Your answer must be the full listing, reproduced exactly, minus any pictures.

_ _ _ _

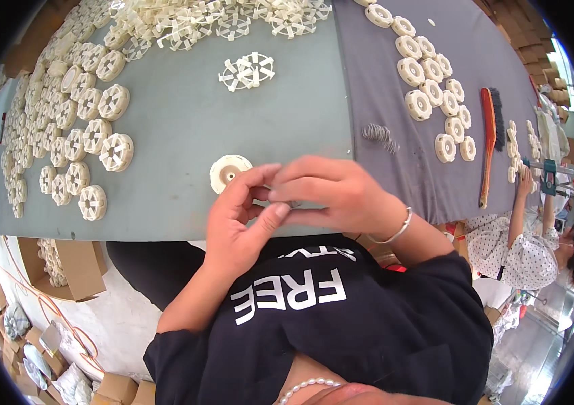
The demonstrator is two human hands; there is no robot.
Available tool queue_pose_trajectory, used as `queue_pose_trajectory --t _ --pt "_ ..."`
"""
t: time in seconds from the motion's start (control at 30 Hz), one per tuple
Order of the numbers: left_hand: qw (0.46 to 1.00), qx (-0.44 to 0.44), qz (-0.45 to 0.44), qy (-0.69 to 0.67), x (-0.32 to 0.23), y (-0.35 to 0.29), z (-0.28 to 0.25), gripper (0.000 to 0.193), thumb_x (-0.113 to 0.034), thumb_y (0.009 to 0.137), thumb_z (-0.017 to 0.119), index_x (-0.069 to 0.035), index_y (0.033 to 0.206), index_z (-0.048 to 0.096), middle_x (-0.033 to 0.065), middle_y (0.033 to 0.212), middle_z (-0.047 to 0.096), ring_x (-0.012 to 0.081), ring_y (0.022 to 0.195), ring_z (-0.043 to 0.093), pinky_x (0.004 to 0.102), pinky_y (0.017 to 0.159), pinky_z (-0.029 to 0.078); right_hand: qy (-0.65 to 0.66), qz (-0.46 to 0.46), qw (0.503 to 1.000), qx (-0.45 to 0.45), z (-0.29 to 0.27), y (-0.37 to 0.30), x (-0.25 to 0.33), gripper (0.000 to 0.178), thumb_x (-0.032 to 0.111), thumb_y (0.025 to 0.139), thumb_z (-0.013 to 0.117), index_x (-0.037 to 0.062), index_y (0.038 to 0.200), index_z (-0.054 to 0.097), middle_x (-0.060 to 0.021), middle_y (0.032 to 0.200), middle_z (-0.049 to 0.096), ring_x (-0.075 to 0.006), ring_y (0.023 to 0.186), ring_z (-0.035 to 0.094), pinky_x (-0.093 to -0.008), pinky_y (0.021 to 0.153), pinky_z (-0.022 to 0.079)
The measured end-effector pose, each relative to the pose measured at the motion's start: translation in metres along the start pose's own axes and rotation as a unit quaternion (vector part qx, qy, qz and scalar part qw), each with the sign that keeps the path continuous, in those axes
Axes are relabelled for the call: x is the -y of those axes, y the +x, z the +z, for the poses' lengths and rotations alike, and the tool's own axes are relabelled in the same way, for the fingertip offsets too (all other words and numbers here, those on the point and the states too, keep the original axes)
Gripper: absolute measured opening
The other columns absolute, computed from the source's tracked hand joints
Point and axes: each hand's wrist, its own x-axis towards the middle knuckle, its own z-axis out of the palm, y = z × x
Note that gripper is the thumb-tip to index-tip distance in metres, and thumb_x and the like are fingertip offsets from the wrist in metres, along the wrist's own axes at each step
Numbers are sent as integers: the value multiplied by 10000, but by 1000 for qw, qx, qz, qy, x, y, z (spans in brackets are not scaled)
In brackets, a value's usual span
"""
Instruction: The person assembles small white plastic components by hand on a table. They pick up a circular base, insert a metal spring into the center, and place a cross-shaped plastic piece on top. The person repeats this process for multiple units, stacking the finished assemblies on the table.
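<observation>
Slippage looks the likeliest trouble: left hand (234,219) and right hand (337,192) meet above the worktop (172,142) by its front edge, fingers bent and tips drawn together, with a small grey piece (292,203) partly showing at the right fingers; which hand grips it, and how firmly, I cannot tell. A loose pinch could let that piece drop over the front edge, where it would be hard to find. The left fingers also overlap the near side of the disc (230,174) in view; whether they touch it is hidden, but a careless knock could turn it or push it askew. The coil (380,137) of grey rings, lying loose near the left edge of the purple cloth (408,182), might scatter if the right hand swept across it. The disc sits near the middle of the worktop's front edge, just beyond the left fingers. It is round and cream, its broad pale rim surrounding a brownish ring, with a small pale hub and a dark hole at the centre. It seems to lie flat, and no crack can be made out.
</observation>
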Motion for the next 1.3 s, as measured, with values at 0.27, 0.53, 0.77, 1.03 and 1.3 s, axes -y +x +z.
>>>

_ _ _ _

- [Answer to this exercise]
The demonstrator is two human hands; there is no robot.
Available tool queue_pose_trajectory, used as `queue_pose_trajectory --t _ --pt "_ ..."`
"""
t: time in seconds from the motion's start (control at 30 Hz), one per tuple
Order of the numbers: left_hand: qw (0.46 to 1.00), qx (-0.44 to 0.44), qz (-0.45 to 0.44), qy (-0.69 to 0.67), x (-0.32 to 0.23), y (-0.35 to 0.29), z (-0.28 to 0.25), gripper (0.000 to 0.193), thumb_x (-0.113 to 0.034), thumb_y (0.009 to 0.137), thumb_z (-0.017 to 0.119), index_x (-0.069 to 0.035), index_y (0.033 to 0.206), index_z (-0.048 to 0.096), middle_x (-0.033 to 0.065), middle_y (0.033 to 0.212), middle_z (-0.047 to 0.096), ring_x (-0.012 to 0.081), ring_y (0.022 to 0.195), ring_z (-0.043 to 0.093), pinky_x (0.004 to 0.102), pinky_y (0.017 to 0.159), pinky_z (-0.029 to 0.078); right_hand: qy (-0.65 to 0.66), qz (-0.46 to 0.46), qw (0.503 to 1.000), qx (-0.45 to 0.45), z (-0.29 to 0.27), y (-0.37 to 0.30), x (-0.25 to 0.33), gripper (0.000 to 0.178), thumb_x (-0.032 to 0.111), thumb_y (0.025 to 0.139), thumb_z (-0.013 to 0.117), index_x (-0.037 to 0.062), index_y (0.038 to 0.200), index_z (-0.054 to 0.097), middle_x (-0.060 to 0.021), middle_y (0.032 to 0.200), middle_z (-0.049 to 0.096), ring_x (-0.075 to 0.006), ring_y (0.023 to 0.186), ring_z (-0.035 to 0.094), pinky_x (-0.093 to -0.008), pinky_y (0.021 to 0.153), pinky_z (-0.022 to 0.079)
The measured end-effector pose, each relative to the pose measured at the motion's start: translation in metres along the start pose's own axes and rotation as a unit quaternion (vector part qx, qy, qz and scalar part qw), each with the sign that keeps the path continuous, in those axes
Axes are relabelled for the call: x is the -y of those axes, y the +x, z the +z, for the poses' lengths and rotations alike, and the tool's own axes are relabelled in the same way, for the fingertip offsets too (all other words and numbers here, those on the point and the states too, keep the original axes)
Gripper: absolute measured opening
The other columns absolute, computed from the source's tracked hand joints
Point and axes: each hand's wrist, its own x-axis towards the middle knuckle, its own z-axis out of the palm, y = z × x
Note that gripper is the thumb-tip to index-tip distance in metres, and thumb_x and the like are fingertip offsets from the wrist in metres, along the wrist's own axes at each step
Numbers are sent as integers: the value multiplied by 10000, but by 1000 for qw, qx, qz, qy, x, y, z (spans in brackets are not scaled)
In brackets, a value's usual span
"""
Instruction: The person assembles small white plastic components by hand on a table. They pick up a circular base, insert a metal spring into the center, and place a cross-shaped plastic piece on top. The person repeats this process for multiple units, stacking the finished assemblies on the table.
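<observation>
Slippage looks the likeliest trouble: left hand (234,219) and right hand (337,192) meet above the worktop (172,142) by its front edge, fingers bent and tips drawn together, with a small grey piece (292,203) partly showing at the right fingers; which hand grips it, and how firmly, I cannot tell. A loose pinch could let that piece drop over the front edge, where it would be hard to find. The left fingers also overlap the near side of the disc (230,174) in view; whether they touch it is hidden, but a careless knock could turn it or push it askew. The coil (380,137) of grey rings, lying loose near the left edge of the purple cloth (408,182), might scatter if the right hand swept across it. The disc sits near the middle of the worktop's front edge, just beyond the left fingers. It is round and cream, its broad pale rim surrounding a brownish ring, with a small pale hub and a dark hole at the centre. It seems to lie flat, and no crack can be made out.
</observation>
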Motion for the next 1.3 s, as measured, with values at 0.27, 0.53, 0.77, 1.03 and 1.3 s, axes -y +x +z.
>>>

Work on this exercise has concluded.